## What is being asked:
Exact copies of the lines below, from the one with "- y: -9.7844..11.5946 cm" up to and including the one with "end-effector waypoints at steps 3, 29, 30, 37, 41", are what this calls for; leave out pictures.

## Records supplied:
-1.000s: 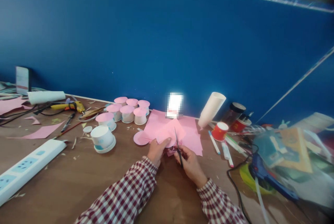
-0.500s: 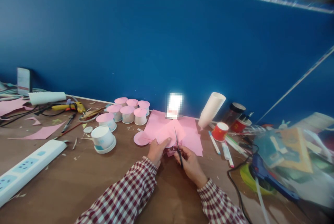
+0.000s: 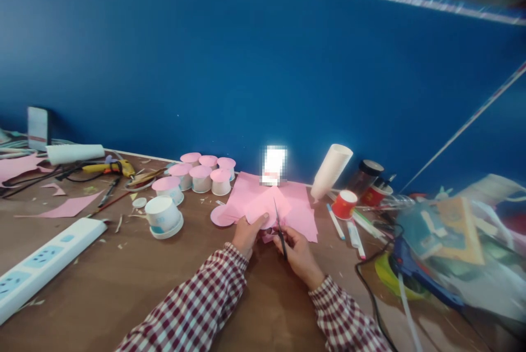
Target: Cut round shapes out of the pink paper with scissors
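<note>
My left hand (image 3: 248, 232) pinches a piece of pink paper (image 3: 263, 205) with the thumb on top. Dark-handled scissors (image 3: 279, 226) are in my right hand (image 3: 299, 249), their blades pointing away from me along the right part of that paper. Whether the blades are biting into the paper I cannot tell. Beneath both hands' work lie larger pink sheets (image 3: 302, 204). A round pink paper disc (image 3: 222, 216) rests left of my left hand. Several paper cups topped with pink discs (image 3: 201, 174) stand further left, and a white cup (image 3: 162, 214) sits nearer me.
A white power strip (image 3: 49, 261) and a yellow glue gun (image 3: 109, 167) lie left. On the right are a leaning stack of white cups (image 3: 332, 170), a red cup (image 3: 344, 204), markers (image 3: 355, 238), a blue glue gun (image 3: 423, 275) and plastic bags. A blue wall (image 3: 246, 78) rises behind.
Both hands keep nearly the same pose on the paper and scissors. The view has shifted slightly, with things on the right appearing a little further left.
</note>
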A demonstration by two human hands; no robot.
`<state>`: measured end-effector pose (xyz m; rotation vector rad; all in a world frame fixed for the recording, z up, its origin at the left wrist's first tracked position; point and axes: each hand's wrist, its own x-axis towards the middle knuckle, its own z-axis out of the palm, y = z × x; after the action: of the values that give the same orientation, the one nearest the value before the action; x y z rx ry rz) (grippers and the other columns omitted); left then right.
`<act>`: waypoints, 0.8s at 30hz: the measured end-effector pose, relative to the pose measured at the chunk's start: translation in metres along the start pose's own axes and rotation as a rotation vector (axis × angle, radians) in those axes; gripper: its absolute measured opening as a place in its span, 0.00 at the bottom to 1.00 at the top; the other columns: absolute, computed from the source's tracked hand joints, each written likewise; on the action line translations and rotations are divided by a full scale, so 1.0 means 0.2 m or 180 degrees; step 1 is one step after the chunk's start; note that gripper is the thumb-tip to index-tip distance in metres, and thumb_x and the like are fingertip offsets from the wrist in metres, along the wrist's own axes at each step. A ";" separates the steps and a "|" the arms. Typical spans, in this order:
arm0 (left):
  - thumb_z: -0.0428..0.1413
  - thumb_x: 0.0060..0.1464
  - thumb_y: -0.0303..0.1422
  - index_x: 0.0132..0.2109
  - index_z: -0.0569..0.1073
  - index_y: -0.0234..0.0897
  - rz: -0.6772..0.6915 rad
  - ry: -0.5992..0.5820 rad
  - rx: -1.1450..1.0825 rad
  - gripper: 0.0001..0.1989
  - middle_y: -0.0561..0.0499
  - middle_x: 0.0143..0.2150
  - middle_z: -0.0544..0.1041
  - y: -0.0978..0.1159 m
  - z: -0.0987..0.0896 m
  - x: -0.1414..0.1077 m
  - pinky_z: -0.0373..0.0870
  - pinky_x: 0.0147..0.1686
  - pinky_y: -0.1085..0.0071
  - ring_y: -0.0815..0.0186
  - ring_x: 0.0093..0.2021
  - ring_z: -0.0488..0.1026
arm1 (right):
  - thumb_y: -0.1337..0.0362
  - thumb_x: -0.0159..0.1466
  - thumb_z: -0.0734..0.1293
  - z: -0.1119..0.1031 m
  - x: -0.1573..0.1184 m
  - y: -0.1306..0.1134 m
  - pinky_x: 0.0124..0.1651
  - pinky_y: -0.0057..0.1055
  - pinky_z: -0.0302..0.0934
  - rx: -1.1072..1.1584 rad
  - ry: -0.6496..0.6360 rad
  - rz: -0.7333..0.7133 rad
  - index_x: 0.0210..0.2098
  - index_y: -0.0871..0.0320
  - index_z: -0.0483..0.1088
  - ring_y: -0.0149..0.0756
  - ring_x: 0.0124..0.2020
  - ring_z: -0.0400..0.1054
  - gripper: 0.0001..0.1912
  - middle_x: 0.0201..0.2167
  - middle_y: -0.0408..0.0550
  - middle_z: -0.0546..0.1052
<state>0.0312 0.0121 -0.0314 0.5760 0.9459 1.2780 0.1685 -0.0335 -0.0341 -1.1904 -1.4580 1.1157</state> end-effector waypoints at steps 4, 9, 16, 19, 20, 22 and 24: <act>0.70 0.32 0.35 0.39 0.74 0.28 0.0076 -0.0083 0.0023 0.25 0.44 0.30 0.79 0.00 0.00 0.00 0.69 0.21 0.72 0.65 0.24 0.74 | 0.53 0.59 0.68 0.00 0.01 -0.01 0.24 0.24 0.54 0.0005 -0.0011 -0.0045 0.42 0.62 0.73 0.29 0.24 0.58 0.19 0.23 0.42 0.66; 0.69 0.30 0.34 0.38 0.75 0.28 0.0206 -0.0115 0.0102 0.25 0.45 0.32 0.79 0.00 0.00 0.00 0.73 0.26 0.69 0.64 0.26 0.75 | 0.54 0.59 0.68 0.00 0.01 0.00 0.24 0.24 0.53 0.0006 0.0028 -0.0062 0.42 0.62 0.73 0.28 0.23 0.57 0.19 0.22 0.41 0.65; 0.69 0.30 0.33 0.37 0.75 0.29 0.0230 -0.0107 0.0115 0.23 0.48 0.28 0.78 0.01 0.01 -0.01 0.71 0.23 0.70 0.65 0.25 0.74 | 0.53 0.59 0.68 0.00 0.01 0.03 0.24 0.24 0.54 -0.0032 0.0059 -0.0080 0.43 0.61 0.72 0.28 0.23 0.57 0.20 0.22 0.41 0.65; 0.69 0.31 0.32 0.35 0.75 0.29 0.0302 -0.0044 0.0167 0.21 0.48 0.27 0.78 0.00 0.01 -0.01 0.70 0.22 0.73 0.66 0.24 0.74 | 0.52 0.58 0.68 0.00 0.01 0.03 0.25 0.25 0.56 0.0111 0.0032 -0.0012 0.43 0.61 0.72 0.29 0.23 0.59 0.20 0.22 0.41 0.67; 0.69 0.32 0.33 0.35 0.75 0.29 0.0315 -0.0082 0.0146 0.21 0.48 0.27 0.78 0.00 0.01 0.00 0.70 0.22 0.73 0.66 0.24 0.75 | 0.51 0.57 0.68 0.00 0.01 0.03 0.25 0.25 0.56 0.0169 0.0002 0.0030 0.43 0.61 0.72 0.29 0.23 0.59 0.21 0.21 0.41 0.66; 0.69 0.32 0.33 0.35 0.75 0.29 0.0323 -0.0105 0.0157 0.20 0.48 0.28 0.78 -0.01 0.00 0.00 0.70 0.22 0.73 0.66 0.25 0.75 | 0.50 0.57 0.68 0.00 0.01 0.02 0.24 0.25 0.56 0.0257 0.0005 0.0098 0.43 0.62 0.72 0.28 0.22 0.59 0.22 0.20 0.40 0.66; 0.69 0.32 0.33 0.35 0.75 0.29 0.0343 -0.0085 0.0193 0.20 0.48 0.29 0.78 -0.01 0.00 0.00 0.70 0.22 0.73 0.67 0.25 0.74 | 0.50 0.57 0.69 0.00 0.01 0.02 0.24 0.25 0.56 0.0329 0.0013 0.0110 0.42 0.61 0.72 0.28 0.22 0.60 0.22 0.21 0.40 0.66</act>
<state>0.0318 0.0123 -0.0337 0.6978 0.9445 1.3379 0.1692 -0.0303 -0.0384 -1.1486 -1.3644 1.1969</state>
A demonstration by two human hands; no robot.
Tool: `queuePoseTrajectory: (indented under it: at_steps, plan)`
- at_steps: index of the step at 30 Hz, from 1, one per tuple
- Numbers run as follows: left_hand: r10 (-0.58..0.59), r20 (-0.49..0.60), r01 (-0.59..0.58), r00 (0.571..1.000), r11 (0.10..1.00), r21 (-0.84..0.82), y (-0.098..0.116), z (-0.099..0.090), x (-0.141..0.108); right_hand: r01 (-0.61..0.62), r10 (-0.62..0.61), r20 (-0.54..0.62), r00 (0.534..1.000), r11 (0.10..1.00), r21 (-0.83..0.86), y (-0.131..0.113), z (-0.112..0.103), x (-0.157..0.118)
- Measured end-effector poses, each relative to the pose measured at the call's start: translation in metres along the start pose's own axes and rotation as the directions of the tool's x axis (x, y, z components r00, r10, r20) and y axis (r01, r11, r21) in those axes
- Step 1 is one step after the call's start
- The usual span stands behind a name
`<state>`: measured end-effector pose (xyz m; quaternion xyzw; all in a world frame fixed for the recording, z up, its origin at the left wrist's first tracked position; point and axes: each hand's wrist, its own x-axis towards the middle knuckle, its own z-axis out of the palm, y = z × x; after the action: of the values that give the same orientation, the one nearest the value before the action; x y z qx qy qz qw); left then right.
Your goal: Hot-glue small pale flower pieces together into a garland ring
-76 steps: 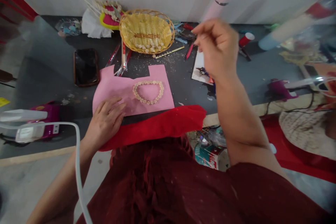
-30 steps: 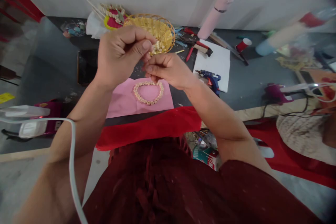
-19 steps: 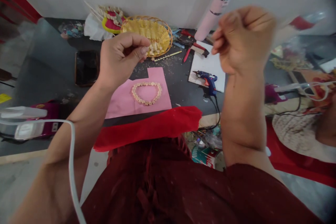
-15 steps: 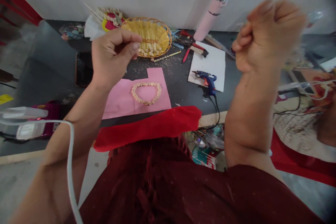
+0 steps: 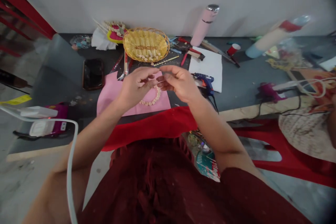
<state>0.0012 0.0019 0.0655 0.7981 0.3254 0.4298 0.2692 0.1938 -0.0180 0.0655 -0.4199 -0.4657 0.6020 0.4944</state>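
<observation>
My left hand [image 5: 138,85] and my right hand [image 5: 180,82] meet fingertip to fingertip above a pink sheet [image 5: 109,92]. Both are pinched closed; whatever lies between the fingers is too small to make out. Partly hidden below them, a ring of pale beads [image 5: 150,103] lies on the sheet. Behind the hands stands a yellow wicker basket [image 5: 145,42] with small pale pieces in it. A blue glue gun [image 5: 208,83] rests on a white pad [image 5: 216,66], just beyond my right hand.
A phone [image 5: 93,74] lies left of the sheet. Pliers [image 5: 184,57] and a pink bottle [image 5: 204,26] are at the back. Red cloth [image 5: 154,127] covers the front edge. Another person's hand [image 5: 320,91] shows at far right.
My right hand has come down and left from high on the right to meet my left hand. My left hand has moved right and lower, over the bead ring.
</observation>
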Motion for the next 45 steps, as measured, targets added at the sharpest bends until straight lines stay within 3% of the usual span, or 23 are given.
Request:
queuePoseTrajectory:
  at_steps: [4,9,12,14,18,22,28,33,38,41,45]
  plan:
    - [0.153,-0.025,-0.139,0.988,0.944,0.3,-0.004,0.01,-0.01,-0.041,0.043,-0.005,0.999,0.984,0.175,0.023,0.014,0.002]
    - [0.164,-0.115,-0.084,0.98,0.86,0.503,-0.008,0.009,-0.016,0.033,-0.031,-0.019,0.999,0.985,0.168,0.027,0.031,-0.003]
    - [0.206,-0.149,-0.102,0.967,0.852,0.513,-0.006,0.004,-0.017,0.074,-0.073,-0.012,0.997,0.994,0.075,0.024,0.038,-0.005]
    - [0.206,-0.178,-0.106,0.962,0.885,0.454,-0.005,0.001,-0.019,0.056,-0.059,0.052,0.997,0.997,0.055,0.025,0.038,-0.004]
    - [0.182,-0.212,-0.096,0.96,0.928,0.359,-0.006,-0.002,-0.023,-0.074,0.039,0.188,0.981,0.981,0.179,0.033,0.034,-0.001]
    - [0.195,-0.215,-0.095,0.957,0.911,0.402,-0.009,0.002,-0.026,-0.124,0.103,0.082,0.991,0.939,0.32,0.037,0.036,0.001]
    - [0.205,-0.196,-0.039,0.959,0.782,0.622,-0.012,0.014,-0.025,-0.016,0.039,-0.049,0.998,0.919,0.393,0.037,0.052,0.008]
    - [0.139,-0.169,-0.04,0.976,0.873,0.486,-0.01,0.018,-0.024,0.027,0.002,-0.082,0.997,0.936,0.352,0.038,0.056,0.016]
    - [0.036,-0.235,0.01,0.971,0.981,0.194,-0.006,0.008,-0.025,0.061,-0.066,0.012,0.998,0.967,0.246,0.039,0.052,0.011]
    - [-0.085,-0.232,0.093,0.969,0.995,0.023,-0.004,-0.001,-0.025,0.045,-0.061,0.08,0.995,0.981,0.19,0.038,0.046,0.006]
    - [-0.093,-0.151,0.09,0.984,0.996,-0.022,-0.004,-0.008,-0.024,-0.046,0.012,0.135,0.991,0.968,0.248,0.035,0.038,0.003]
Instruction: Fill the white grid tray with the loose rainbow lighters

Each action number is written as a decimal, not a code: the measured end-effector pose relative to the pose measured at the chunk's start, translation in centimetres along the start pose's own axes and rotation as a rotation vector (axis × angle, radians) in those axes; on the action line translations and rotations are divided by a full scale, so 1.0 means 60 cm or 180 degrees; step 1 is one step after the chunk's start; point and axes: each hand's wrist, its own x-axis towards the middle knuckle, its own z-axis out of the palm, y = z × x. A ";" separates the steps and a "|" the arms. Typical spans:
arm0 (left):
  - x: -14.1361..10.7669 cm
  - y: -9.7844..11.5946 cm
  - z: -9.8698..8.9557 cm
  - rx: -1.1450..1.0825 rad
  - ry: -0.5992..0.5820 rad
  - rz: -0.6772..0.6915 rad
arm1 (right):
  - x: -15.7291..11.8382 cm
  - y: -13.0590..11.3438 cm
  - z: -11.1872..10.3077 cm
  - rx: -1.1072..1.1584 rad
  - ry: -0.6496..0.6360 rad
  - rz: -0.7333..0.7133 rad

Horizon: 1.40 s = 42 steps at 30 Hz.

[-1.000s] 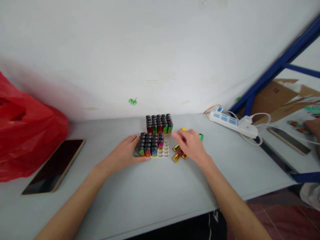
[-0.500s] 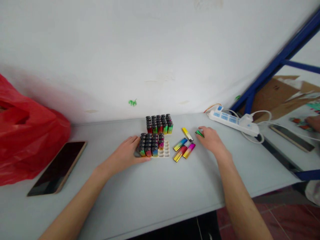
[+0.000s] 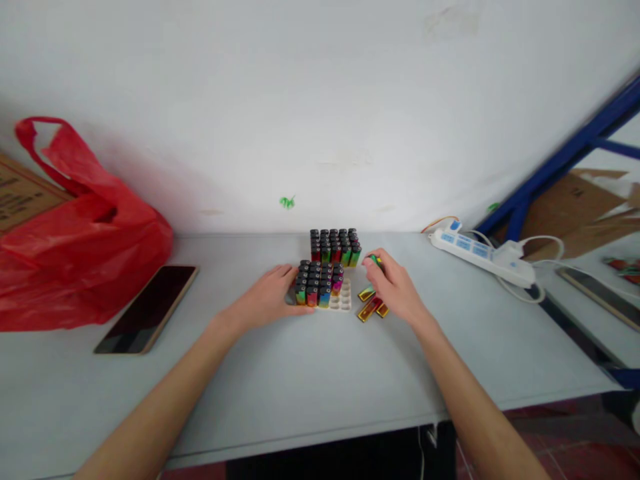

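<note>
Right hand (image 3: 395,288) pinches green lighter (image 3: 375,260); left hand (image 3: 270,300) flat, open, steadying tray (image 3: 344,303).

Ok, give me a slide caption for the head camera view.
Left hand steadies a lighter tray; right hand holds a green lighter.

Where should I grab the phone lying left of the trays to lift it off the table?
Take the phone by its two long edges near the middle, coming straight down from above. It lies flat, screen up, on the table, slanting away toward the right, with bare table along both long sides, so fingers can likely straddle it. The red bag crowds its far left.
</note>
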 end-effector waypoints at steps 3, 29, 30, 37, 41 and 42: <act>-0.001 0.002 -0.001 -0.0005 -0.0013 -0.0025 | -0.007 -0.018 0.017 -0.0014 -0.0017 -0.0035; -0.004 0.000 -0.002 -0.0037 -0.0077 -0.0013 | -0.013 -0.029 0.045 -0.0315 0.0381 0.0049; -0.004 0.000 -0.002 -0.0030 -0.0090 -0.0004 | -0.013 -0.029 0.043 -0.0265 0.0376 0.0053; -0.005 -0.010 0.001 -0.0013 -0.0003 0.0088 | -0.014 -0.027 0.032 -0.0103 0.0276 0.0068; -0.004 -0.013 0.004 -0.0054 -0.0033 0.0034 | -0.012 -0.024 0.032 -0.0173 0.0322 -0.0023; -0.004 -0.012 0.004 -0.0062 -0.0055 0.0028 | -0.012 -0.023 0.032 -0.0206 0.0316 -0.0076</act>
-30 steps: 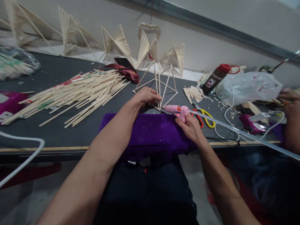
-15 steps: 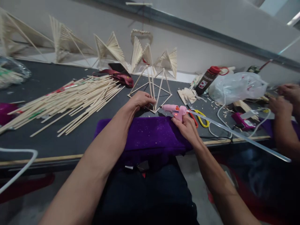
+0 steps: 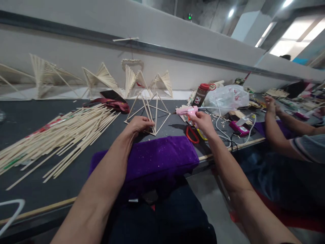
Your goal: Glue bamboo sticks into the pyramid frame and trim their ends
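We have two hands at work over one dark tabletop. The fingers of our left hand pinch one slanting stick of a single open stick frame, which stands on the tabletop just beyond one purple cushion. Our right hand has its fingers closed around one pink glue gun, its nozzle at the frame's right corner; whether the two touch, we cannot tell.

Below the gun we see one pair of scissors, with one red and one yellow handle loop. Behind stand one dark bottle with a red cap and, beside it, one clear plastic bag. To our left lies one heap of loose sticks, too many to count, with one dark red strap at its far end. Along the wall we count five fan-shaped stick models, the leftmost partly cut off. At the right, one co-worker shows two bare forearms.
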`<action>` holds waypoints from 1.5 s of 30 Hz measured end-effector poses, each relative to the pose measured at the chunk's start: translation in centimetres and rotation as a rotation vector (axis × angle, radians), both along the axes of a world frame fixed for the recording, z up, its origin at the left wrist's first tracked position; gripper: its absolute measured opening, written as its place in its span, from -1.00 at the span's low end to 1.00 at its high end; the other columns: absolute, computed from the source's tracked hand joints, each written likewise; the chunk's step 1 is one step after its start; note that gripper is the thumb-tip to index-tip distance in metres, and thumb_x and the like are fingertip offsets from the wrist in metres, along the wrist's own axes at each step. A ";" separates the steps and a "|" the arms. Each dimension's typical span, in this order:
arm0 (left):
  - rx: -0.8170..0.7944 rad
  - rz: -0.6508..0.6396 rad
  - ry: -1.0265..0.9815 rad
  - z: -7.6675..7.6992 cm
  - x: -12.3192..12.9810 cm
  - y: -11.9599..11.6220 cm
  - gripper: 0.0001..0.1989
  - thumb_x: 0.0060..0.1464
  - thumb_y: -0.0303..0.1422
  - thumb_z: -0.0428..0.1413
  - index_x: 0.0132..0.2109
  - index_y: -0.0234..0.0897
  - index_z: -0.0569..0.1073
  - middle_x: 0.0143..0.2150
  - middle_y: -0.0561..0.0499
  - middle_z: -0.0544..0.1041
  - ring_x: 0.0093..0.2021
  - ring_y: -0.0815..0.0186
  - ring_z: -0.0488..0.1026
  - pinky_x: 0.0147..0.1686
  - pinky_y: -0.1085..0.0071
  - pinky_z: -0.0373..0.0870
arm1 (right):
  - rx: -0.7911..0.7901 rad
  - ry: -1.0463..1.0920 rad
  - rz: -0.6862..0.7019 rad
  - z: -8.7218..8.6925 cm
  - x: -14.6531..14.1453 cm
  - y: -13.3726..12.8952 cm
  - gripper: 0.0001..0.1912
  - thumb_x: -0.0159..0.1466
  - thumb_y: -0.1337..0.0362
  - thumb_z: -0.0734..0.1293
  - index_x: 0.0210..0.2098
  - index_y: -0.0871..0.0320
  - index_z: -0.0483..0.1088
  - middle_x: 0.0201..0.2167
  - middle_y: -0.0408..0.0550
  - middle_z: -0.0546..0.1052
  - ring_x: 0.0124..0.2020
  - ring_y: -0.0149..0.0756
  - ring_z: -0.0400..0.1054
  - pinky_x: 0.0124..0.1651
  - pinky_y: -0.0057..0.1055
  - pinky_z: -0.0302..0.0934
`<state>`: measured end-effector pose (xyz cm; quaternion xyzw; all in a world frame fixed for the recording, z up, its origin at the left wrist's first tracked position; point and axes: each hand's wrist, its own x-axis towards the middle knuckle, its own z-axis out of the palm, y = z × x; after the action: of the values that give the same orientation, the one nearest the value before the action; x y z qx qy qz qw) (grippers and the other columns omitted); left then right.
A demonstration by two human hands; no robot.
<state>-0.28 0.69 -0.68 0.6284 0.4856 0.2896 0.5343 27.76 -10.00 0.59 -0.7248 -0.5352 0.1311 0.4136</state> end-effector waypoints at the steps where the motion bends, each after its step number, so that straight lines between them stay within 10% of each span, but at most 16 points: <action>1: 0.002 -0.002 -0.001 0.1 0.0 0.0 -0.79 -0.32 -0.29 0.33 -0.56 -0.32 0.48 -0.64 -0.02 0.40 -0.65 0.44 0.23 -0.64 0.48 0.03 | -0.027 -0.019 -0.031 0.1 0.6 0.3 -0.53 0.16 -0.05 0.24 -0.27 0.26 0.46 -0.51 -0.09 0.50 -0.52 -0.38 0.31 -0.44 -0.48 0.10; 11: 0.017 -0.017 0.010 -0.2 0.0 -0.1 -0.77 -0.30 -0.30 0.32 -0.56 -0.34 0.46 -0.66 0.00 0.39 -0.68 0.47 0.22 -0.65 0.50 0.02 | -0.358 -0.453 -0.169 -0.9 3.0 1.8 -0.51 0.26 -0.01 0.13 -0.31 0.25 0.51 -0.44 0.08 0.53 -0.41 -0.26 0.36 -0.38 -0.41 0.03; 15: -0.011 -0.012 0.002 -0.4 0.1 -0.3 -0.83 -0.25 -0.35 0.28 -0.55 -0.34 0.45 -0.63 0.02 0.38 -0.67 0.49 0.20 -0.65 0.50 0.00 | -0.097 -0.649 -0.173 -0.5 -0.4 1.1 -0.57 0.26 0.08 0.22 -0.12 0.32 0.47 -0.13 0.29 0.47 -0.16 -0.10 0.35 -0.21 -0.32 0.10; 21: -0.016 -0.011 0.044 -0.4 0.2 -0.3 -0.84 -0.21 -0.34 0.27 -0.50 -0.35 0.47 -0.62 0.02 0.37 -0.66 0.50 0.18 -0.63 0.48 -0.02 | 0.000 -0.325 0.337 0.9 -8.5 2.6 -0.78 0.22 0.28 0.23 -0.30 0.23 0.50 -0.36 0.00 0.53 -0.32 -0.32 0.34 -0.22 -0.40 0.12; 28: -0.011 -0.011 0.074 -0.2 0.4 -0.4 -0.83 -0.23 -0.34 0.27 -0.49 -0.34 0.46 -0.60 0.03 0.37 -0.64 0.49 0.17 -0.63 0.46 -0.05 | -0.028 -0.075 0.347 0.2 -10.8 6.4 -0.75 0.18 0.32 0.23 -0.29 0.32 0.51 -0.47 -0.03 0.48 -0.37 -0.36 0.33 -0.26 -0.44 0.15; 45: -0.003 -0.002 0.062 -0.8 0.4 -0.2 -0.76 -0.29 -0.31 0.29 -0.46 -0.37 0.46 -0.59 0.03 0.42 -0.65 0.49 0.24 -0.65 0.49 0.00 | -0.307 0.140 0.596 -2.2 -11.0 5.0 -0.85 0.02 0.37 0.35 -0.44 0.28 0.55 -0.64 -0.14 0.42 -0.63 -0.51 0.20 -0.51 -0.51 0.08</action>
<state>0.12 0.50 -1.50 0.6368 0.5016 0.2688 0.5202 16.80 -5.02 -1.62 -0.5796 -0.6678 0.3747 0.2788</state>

## Output for this task:
  - y: -9.7844..11.5946 cm
  - z: -9.8698..8.9557 cm
  - rx: -1.1450..1.0825 rad
  - ry: -0.5992..0.5820 rad
  - rz: -0.6772..0.6915 rad
arm1 (right):
  - x: -15.7291..11.8382 cm
  - y: -13.0590..11.3438 cm
  - z: -11.1872..10.3077 cm
  - rx: -1.1072..1.1584 rad
  - ry: -0.6496..0.6360 rad
  - rz: -0.7333..0.7133 rad

Horizon: 1.40 s = 42 steps at 30 Hz.

[-1.000s] 
[-0.500s] 
[+0.000s] 

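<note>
Right hand (image 3: 395,288) pinches green lighter (image 3: 375,260); left hand (image 3: 270,300) flat, open, steadying tray (image 3: 344,303).

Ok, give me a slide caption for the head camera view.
Left hand steadies a lighter tray; right hand holds a green lighter.

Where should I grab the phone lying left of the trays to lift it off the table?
Take the phone by its two long edges near the middle, coming straight down from above. It lies flat, screen up, on the table, slanting away toward the right, with bare table along both long sides, so fingers can likely straddle it. The red bag crowds its far left.
</note>
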 end-effector waypoints at steps 3, 29, 30, 37, 41 and 42: <act>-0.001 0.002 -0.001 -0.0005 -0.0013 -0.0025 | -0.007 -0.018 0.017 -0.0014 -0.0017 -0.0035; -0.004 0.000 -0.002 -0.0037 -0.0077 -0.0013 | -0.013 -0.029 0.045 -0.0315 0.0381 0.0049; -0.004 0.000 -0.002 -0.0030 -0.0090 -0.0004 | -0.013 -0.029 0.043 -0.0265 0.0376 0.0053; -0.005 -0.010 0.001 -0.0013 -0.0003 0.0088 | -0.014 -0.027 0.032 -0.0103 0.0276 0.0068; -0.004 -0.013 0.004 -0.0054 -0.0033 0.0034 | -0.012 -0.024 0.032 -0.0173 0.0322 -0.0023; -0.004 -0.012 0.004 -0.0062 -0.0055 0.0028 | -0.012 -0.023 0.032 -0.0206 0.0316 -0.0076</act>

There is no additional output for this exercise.